New Charter School Regulations Targeting Self-Dealing, Lack of Transparency Set to Go Into Effect

Headline from the San Antonio Express-News that reads, "Lax Texas charter school laws allow splashy land buys, profits for leaders."

Passed during the regular legislative session and recently signed by Gov. Greg Abbott, House Bill 1707, filed by Rep. Stephanie Klick (R-North Richland Hills), was designed to increase charter school expansion and had been pushed by the charter school industry and its lobbyists over the past four legislative sessions. 

The good news: While the bill neared the finish line this year, lawmakers added a few key provisions that will increase transparency for charter schools and target self-dealing in real estate transactions conducted by charter school operators.

HB 1707 will exempt charter schools from local zoning ordinances, effectively preempting any local control and public input regarding where and when a new charter campus opens in a community. Texas AFT and the entire pro-public education community opposed the bill throughout the legislative session, as did the Texas AFL-CIO, local property owners concerned about how charters could negatively affect property values, and city officials from Denton, Dallas, and Austin.  

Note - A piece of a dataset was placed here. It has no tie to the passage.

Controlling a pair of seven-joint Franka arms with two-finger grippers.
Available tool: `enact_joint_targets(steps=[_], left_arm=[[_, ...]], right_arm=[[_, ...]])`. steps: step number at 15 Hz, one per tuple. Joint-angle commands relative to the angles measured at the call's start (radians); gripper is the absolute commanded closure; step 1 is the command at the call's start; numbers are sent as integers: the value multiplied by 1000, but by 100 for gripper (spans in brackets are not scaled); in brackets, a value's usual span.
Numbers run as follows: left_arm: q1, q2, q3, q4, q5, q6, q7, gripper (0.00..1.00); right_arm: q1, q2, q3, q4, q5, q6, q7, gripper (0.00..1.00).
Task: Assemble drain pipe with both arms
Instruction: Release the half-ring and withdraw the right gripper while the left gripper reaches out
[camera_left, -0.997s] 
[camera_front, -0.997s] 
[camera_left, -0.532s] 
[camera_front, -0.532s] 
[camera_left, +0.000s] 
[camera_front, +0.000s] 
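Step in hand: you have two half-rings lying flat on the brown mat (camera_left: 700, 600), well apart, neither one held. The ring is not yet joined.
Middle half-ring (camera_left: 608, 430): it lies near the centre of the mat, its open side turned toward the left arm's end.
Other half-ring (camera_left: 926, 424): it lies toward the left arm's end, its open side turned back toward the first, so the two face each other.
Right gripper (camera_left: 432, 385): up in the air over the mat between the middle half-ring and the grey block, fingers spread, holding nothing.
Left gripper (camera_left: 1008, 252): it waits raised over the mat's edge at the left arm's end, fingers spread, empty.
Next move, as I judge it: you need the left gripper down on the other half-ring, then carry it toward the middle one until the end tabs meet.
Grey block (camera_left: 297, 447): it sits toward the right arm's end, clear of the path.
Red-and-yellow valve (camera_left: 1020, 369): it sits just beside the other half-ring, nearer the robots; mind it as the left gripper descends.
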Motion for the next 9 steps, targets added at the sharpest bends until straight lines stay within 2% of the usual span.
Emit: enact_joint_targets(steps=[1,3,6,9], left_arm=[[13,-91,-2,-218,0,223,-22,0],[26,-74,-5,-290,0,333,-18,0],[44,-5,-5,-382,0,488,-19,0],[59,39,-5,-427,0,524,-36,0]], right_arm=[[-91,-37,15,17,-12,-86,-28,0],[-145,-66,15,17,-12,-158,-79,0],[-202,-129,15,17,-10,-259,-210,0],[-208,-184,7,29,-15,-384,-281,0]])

While the original intent of HB 1707 was to facilitate charter school proliferation, several key amendments to the bill proposed by pro-public education legislators were added to its final version that will actually increase charter school oversight and transparency.

Thanks to an amendment by Rep. Gina Hinojosa (D-Austin), a charter school must certify in writing that no one associated with the charter school “derives any personal financial benefit from a real estate transaction with the charter school” in order to be exempt from local zoning ordinances. This important step toward transparency comes after several news stories about how self-appointed charter board members were caught in self-dealing scandals.

A  San Antonio Express-News investigation uncovered numerous shocking examples of charter schools using state funds to purchase property with little educational purpose, including a Houston high-rise luxury condominium,105 acres of property that include a house with a pool, and former U.S. Secretary of State Rex Tillerson’s luxury horse ranch, just to name a few. 

Multiple charter schools, including Pioneer Technology and Arts Academy, Horizon Montessori, DRAW Academy, and Comquest Academy, have superintendents who own or control the property they lease to their charter schools, the Express-News found. Some charter school administrators privately own facilities used by the charter schools they oversee and collect millions in taxpayer funds by renting them to the same schools they run.

Rep. Terry Canales (D-Edinburg) made another important improvement to the bill by adding an amendment requiring for-profit charter management operators (CMO) to be considered a “governmental body” for the purposes of the Public Information Act. This is important for financial transparency because so-called “non-profit” charters that contract many services to CMOs are currently able to withhold information from the public using the excuse that the CMO possesses it. 

Another amendment added by Rep. Mary Gonzalez (D-El Paso) requires charter schools to notify local school districts about the location of a new charter campus within 20 business days of closing on the purchase or lease of real property for that campus. This will allow districts to plan for enrollment shifts and accompanying staff changes.

Because of what little state oversight there is over charter school financial dealings, Texas AFT will be closely monitoring whether charter schools actually comply with the new transparency requirements.